Le Brésil dans l’incertitude

Brésil/FSM • La politique de Michel Temer pèse sur les plus pauvres, alors que les élections présidentielles d’octobre sont suspendues au cas Lula, sous enquête judiciaire.

Après près de 15 ans au gouvernement, le parti des travailleurs brésiliens (PT), sous la présidence d’abord de Lula, puis de Dilma Rousseff, a été expulsé du pouvoir en 2016 par un coup d’Etat parlementaire. Depuis, le président Temer, sans aucune légitimité populaire ni démocratique, mais avec l’appui du parlement, où la droite est largement majoritaire, mène une politique de déconstruction des programmes sociaux et de privatisation des biens publics.

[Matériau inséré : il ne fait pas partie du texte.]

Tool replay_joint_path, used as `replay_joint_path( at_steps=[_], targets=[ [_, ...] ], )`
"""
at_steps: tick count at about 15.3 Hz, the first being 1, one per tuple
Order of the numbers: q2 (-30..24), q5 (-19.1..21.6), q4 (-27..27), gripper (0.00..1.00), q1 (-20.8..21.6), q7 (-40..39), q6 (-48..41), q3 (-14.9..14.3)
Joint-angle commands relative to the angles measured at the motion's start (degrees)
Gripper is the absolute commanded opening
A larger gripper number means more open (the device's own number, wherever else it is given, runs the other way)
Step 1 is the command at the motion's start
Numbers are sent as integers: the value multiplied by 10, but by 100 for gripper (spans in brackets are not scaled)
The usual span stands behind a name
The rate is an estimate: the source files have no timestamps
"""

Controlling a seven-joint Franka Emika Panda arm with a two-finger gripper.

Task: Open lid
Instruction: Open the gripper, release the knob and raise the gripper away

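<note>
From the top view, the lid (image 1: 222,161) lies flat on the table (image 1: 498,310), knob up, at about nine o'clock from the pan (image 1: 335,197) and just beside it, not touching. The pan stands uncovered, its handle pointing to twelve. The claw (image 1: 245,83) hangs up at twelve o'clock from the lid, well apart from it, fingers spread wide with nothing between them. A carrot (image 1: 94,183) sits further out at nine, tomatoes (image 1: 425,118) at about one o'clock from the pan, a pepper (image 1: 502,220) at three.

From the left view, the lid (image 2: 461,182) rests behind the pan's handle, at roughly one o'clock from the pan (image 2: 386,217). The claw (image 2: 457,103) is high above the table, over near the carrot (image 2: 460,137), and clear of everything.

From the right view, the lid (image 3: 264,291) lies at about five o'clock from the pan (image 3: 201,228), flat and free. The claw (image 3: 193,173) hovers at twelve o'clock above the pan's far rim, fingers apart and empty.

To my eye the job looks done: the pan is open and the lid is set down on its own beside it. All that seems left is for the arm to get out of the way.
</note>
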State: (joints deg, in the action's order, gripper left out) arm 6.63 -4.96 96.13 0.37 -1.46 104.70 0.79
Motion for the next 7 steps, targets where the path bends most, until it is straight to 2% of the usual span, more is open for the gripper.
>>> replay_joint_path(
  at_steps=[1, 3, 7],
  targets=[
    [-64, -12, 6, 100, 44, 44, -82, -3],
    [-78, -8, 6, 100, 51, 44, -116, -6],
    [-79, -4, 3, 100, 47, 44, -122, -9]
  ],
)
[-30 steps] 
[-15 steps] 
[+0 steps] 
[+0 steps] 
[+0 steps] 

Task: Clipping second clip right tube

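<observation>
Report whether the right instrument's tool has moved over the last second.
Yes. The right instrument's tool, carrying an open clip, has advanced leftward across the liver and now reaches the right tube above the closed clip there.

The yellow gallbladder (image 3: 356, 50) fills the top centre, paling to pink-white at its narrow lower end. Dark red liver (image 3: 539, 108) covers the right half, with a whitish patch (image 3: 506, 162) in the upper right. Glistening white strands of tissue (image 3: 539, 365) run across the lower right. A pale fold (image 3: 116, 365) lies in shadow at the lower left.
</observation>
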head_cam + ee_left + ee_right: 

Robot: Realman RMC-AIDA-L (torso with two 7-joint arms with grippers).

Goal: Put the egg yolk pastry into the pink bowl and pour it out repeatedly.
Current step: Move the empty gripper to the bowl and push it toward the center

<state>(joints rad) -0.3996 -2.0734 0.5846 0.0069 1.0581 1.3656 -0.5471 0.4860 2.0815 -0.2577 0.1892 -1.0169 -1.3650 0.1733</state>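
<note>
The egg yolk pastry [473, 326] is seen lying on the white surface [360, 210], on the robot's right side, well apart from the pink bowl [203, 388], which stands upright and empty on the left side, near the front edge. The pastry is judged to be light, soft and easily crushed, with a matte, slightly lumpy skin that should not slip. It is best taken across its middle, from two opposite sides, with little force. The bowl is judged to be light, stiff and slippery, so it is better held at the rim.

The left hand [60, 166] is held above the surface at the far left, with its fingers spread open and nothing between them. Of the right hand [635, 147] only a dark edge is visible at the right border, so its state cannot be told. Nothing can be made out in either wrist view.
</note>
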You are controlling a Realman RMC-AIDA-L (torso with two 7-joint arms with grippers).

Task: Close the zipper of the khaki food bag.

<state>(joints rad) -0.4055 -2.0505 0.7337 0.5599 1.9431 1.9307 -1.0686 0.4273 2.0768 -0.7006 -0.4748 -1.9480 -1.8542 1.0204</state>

La délégation suisse au FSM, organisée par l’ONG E-Changer a pu en mesurer les conséquences directes sur les mouvements sociaux, entre autres lors de sa visite à l’assentamento (implantation) de Paulo Cunha, dans le Municipe de Santo Amaro à un peu plus d’une heure de Salvador de Bahia: là, les paysans affiliés au Mouvement des sans terre (MST) ont obtenu un droit de superficie après une lutte de 20 ans. Cette reconnaissance permet en principe et selon une loi fédérale, d’accéder à un toit, à l’eau potable et à une source d’énergie. Pourtant seules 17 maison sur 170 ont été construites, mais sans accès à l’eau parce que les fonds gérés par l’Institut de colonisation et de réforme agraire (INCRA) ont été coupés!

Dures mesures d’austérité

On a aussi appris par un syndicat des employés domestiques que la retraite minimale a été amputée de 25%, ou encore, à l’occasion de la visite d’un projet d’autoconstruction de maison, que les fonds fédéraux pour ses projets avaient été stoppés depuis 1 an. Ce ne sont que quelques exemples pour comprendre la dureté des mesures prises par le président Temer. C’est dire le désespoir des personnes rencontrées, expliquant qu’il soit particulièrement impopulaire. C’est Lula qui devance d’ailleurs ses concurrents dans les sondages pour l’élection présidentielle prévue en octobre 2018. Pourtant, la droite, avec les juges dont on connaît le degré de corruption, essaie par tous les moyens d’empêcher Lula de se représenter.

Si ce n’est pas encore le cas, c’est parce que Lula a fait appelle au tribunal fédéral et que sa condamnation en janvier 2018 pour fraude et corruption (sans aucune preuve effective) est en suspens. Mais il risque la prison, et donc d’être déclaré inéligible, ce qui priverait le candidat le plus populaire de se présenter. Le chaos qui risquerait de s’ensuivre justifierait un coup d’Etat militaire: c’est ce que les membres de la délégation E-Changer ont entendu plusieurs fois au cours des 5 jours de rencontres et partages avec les partenaires locaux de longue date de cette ONG. Il faut savoir que déjà l’Etat de Rio est complètement militarisé depuis quelques mois, sous le prétexte de lutter contre la criminalité. C’est donc un Brésil plein de doutes et d’incertitudes qui reçoit le 13ème Forum Social Mondial (FSM).